The Politico reporter added: "Please don't share or tell anyone I did this. Tell me if I f----- anything up."
The exchange was revealed in the latest WikiLeaks dumping of hacked emails from Podesta's account.
Sending paragraphs from a story to ensure accuracy is not uncommon in journalism, and there is no proof that Podesta asked to have anything changed. Later in the email thread, he said "no problems here."
Nevertheless, Thrush found himself under fire online.
Charles Cooke, editor of the National Review Online, a conservative publication, wrote in a tweet that "of course this is who you are, @GlennThrush."
Dan Froomkin, Washington editor at The Intercept, a left-leaning publication, was similarly condemning of the leaked email.
"Prediction: @politico will not fire @GlennThrush because then they’d have to fire MOST OF THEIR STAFF," he wrote on Twitter."
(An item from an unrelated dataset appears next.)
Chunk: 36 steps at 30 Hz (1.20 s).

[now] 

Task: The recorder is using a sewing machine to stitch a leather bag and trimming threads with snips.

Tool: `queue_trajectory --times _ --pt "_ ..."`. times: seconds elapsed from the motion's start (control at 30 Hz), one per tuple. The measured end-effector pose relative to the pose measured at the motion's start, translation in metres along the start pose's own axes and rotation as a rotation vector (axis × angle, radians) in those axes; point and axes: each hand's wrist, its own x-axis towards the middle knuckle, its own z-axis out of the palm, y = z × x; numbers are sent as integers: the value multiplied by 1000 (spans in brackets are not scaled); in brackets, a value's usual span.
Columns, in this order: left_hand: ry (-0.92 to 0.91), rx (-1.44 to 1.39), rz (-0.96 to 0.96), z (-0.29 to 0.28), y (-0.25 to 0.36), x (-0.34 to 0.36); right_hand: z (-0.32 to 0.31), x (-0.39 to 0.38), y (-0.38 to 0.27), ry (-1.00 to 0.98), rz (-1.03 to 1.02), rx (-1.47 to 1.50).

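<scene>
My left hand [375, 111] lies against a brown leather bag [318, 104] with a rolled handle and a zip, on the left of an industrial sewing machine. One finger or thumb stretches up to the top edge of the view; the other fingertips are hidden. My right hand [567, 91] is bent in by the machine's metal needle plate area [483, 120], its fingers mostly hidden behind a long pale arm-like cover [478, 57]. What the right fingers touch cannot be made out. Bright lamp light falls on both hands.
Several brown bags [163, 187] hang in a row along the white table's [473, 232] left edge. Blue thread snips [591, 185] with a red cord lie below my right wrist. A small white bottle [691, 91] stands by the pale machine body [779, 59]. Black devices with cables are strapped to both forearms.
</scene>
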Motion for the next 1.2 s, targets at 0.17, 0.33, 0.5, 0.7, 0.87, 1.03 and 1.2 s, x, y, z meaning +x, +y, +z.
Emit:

Asked if the ordeal violated editorial standards, Brad Dayspring, Politico's vice president of communications, said in a statement to Business Insider that Thrush's job is not to "appear perfect when someone illegally hacks email."
"Glenn is one of the top political reporters in the country, in no small part because he understands that it is his job is to get inside information, not appear perfect when someone illegally hacks email," Dayspring said. "Cutting through the clutter, what is clear in this case is that Glenn got the chairman of the notoriously secretive Clinton campaign – who is not typically a font of detail – to confirm a bunch of inside information that he culled from other sources."
"I can speak with firsthand knowledge and experience that Glenn checks the validity of often complex reporting with everybody, on both sides of the aisle," he added.
The Clinton campaign has said Russia is behind the WikiLeaks hacks, attempting to swing the election in favor of Donald Trump.